In the listing below, find each line with the string "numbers" and return it.

+++ Information provided

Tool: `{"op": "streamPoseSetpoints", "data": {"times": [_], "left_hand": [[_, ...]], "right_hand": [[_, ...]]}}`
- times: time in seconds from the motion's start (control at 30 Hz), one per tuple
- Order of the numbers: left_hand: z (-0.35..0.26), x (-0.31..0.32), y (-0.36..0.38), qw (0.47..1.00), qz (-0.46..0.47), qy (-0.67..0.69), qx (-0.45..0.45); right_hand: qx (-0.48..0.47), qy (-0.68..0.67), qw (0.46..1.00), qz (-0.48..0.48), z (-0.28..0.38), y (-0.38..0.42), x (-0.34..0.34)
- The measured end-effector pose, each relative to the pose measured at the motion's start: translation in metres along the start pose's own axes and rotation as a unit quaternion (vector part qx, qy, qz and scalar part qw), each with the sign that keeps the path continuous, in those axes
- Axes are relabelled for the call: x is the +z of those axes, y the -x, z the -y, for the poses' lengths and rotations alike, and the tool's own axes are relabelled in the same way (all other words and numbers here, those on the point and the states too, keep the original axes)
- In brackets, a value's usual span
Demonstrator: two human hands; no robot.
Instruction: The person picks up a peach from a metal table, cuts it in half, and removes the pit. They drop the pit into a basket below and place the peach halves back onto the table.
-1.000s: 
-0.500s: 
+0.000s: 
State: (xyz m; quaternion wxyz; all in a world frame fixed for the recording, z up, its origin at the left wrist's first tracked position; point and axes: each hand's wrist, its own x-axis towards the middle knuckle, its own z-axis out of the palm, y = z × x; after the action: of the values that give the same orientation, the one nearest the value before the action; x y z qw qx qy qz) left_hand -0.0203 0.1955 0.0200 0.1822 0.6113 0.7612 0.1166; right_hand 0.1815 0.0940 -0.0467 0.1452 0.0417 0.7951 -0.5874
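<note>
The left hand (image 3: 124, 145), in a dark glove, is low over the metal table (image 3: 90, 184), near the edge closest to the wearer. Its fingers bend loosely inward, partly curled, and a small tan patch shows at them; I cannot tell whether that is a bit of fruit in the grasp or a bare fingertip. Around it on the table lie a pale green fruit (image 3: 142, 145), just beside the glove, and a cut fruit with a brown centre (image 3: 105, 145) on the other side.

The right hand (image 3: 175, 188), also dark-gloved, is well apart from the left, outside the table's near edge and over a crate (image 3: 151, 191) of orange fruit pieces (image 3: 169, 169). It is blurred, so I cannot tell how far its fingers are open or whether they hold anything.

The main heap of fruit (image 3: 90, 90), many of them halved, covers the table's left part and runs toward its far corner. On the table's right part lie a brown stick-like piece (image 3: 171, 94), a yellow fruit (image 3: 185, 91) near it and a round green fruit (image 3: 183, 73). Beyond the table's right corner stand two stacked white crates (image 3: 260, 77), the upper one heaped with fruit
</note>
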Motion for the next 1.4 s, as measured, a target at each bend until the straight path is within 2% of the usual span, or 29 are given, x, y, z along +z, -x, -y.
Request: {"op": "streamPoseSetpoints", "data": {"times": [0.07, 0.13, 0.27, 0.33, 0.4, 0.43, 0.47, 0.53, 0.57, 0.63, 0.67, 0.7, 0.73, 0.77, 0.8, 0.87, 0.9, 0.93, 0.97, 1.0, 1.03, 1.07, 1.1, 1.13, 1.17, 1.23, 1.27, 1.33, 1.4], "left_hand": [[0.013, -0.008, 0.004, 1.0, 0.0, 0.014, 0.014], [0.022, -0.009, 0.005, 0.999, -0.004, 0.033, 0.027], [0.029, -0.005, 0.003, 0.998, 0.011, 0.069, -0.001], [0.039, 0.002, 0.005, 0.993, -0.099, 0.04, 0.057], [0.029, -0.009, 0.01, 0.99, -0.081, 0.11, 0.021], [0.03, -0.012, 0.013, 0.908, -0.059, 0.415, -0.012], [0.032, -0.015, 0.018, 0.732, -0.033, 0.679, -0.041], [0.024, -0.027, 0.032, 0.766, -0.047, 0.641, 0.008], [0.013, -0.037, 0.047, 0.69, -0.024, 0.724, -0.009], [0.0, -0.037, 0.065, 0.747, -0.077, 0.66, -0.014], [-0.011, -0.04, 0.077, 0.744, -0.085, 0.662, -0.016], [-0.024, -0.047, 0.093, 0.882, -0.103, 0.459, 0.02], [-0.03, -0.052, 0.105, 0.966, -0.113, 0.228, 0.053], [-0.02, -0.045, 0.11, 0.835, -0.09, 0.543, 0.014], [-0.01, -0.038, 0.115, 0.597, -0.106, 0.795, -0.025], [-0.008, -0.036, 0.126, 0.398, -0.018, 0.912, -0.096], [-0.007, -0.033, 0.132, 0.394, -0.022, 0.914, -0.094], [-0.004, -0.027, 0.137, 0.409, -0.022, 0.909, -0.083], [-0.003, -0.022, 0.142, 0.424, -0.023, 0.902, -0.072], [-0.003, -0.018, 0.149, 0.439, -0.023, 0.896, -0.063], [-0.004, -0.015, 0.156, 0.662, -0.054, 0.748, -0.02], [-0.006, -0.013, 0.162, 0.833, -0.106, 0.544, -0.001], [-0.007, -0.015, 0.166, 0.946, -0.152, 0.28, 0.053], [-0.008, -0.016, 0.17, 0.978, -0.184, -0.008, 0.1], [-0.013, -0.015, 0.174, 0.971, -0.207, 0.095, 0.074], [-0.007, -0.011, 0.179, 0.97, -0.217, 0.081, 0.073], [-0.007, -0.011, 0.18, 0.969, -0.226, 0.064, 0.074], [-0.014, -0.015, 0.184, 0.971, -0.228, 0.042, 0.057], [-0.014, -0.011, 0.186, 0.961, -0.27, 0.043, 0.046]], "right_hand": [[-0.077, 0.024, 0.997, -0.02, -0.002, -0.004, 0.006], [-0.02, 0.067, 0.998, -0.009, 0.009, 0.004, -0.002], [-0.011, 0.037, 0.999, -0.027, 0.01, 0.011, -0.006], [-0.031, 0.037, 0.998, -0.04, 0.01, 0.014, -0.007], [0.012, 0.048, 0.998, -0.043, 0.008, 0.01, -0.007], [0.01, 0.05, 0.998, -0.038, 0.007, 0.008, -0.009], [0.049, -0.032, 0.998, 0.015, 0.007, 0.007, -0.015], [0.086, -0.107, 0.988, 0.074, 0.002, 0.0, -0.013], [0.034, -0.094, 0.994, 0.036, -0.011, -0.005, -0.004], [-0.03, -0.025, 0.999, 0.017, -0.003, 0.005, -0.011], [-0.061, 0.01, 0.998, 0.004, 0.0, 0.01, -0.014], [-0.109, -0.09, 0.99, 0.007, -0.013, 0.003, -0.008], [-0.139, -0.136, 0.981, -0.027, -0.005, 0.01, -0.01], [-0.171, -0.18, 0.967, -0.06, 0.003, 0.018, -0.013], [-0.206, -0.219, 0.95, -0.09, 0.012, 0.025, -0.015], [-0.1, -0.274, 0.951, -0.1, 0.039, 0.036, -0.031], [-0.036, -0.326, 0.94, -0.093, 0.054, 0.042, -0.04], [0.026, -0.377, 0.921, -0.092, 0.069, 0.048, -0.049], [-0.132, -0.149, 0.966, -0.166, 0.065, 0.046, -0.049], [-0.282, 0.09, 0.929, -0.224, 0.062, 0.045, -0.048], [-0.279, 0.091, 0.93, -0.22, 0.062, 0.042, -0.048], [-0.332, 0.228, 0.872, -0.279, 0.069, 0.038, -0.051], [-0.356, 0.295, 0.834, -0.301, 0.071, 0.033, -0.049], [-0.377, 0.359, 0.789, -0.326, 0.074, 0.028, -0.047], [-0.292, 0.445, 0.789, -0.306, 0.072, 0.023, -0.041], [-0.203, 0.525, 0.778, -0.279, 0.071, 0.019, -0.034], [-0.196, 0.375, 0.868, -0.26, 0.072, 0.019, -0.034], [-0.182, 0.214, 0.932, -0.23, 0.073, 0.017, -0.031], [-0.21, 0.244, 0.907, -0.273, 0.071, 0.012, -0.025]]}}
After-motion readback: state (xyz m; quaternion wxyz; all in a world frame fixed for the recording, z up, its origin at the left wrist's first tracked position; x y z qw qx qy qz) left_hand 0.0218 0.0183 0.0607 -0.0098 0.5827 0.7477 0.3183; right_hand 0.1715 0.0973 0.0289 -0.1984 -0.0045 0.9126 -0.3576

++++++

Solution:
- Order of the numbers: left_hand: z (-0.35..0.26), x (-0.31..0.32), y (-0.36..0.38), qw (0.47..1.00), qz (-0.46..0.47), qy (-0.67..0.69), qx (-0.45..0.45); right_hand: qx (-0.48..0.47), qy (-0.68..0.67), qw (0.46..1.00), qz (-0.48..0.48), z (-0.28..0.38), y (-0.38..0.42), x (-0.34..0.34)
- Axes are relabelled for the call: x is the +z of those axes, y the -x, z the -y, for the poses' lengths and rotations alike, and the tool's own axes are relabelled in the same way (all other words and numbers here, those on the point and the states too, keep the original axes)

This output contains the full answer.